The onetime Shah seems to be in the mood to abdicate.
Most people just buy a Ferrari. Shah Rukh Khan is now 45, and according to Western cliché, this is the right time for him to pick up a scarlet supercar and buy his lovely wife a bottle of peroxide. Yet Khan has always bucked tradition and gone about blazing his own trail, and so it is that he tackles even his mid-life crisis with both the zeal and the body of a younger man.
The result, however, is the same as felt by those witnessing the typical paunchy gent with convertible-mauled hair and the blonde on his arm: absolute embarrassment.
His hair dyed to an inky tackiness, Khan now stands before us on a nightly basis and demeans himself in a way his archenemies never could. He’s crass, humourless, hyper-energetic and just plain unnecessary, and — while any or all of those adjectives could perhaps be considered par for the course in gameshow-host country — Khan plumbs unfathomably low depths as he descends into hardcore vulgarity.
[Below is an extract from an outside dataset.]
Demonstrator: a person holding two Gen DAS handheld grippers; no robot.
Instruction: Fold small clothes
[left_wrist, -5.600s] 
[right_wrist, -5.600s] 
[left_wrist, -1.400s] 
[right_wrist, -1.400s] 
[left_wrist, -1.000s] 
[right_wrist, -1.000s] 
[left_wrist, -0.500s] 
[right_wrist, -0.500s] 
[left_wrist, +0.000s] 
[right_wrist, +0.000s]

It is distasteful to list the obscenities doled out by this new, nightmarish SRK on a nightly basis — and not once will I recommend even a half-minute’s viewing of the programme so you can find out yourself — but the man is mouthing lines that would make Rakhi Sawant wince and Shakti Kapoor think twice. It isn’t innuendo if there’s only one possible meaning, and watching Khan make groin-puns and obsess over gigantic balls is simply shameful. Do not allow your children to watch this.
Beyond being bereft of excuse, this bawdy behaviour is simply inexplicable. Why, Shah Rukh, why? Disheartened loyalists will point to the alleged Rs 2.5 crores he’s making per episode, but while that may well be reason enough to prostrate himself on the show, it doesn’t explain away the tone, the locker-room language and the sleaze Khan pours over it all.
When Akshay Kumar dons a chef’s hat or Priyanka Chopra scissors her shorts to the size of a belt, they still have last call on what they say and how they say it. They are the Talent, and they can and do dictate the direction the show takes. If you think Khan is being forced to say what he is, you have another think coming. More alarmingly, in fact, he seems to actually be enjoying himself, showing off an obscene alter ego we were never aware of.
Lasciviousness aside, his presence seems completely extraneous to the production. Contestants fall off slides and trampolines in Argentina, while he commentates in a Mumbai studio. It is somewhat like what Jaaved Jaffery did with the ingeniously dubbed Japanese smash hit Takeshi’s Castle, except Khan is much worse at it. His once rapier-sharp wit couldn’t cut open an envelope now, and he revels in accent stereotypes and crude gags. Why the biggest movie star in the world is needed to do this show is anybody’s guess.
And yet he persists. Abhishek Bachchan was his guest a few nights ago, and as he insisted on the younger actor doing a pelvic thrust just like he himself does every time he takes the show’s name — Zor Ka Jhatka — it seemed like even Bachchan was having trouble not feeling sorry for Khan. For we have all seen him soar, and it hurts to watch him scuttle.
Sunday night, as the preposterous Filmfare Award telecast came to a merciful end, Khan and Madhuri Dixit were the finale. They were perfect together, and as Khan held Dixit tight, the camera leapt close into his face, as if drawn there inexorably. His eyes aflame with an animal intensity, his lips pre-pucker tight, his nose aquiver with passion: all you need to do is smoulder, Mr Khan, because nobody does it better.
And if you really must act out, buy that Ferrari.